Device Boot Start End Blocks Id SYSTEM
/dev/sda1 * 1 43 345366 83 Linux
/dev/sda2 44 48641 390363435 5 Extended
/dev/sda5 695 3244 20478976 83 Linux
/dev/sda6 3244 4774 12288000 83 Linux
/dev/sda7 4744 5412 5120000 82 Linux swap / Solaris
/dev/sda8 5412 5667 2046976 83 Linux
/dev/sda9 5667 43911 307200000 83 Linux

countach74 05-12-2011 09:58 AM

You cannot resize a partition while it is mounted. If you boot to a rescue or live CD/USB, you will be allowed to change it. Just a reminder though, resizing partitions can lead to data corruption. I would encourage you to backup anything that may be important to you before you do any more partitioning.

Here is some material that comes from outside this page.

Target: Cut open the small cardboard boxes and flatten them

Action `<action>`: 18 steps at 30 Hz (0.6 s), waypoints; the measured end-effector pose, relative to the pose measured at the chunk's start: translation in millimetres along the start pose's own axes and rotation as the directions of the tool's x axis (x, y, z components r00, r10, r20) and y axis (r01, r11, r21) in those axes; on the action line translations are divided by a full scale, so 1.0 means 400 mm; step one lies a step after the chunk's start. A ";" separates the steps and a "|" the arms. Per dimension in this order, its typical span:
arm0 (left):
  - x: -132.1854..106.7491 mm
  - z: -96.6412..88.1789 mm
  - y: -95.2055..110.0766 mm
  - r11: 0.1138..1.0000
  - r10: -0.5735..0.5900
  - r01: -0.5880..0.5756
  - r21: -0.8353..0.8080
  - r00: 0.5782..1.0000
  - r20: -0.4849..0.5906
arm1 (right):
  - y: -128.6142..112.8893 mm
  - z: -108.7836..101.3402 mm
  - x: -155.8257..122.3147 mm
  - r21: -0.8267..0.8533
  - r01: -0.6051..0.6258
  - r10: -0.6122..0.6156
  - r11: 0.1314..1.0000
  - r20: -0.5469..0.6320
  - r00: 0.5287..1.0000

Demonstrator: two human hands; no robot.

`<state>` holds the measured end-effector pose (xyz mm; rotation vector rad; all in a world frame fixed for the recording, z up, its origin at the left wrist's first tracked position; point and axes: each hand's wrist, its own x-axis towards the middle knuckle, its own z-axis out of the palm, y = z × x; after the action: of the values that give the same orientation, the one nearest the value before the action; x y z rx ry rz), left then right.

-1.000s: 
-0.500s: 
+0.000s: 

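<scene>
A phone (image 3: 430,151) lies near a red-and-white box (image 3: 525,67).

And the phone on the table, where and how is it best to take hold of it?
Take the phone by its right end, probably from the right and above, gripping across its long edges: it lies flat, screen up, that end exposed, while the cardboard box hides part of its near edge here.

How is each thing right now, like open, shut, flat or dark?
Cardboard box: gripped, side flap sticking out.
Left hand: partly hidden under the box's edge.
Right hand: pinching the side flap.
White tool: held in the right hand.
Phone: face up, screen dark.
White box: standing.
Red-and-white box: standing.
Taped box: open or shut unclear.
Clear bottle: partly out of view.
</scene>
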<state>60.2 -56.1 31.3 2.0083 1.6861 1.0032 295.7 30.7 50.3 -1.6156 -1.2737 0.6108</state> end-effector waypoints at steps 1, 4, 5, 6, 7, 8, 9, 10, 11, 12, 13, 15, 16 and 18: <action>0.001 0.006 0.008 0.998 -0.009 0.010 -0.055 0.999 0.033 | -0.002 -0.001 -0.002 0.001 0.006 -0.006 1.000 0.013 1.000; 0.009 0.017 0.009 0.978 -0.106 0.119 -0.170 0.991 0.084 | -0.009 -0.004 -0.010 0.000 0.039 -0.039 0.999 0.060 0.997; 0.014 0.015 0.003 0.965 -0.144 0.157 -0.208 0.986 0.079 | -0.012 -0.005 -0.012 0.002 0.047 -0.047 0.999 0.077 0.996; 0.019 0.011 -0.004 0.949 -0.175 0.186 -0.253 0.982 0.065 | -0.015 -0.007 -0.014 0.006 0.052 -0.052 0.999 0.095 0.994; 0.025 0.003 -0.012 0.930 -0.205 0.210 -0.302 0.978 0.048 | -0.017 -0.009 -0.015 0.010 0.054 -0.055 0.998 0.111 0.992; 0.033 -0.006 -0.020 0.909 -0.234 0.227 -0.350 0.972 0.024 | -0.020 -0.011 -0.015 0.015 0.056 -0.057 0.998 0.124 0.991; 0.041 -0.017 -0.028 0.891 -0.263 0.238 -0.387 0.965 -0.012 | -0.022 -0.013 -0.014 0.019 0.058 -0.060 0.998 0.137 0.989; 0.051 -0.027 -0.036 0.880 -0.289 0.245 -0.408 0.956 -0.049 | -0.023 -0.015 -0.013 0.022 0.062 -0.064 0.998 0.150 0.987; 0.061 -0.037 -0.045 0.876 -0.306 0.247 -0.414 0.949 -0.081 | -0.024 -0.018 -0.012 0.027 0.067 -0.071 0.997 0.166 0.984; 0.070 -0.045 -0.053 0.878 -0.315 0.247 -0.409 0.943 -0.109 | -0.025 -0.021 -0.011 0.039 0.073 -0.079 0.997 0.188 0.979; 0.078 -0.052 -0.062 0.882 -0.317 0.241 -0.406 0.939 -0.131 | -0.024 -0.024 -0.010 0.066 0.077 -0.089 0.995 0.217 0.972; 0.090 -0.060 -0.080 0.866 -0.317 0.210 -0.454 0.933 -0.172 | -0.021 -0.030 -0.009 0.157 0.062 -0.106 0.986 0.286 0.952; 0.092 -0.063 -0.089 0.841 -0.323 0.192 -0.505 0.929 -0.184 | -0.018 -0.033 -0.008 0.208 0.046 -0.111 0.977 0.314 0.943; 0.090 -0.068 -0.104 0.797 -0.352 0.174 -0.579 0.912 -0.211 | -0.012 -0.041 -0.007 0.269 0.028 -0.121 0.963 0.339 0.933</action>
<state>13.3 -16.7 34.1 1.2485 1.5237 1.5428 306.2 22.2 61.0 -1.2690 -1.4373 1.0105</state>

jlinkels 05-12-2011 12:40 PM

Your root partition is too small and has too little space. Size 327M, filled 86% leaves... hmmm... 45MB. You need at least 70 MB for the /lib/modules/kernel-version.
So it is not /tmp or anything else.

If you have more obsolete kernels installed, you might remove them to free up space. I am not very fond of resizing partitions, especially when it is the root partition. If you have a second hard disk, you could partition it properly and copy over all your files to that one. Install a new boot loader and use that disk.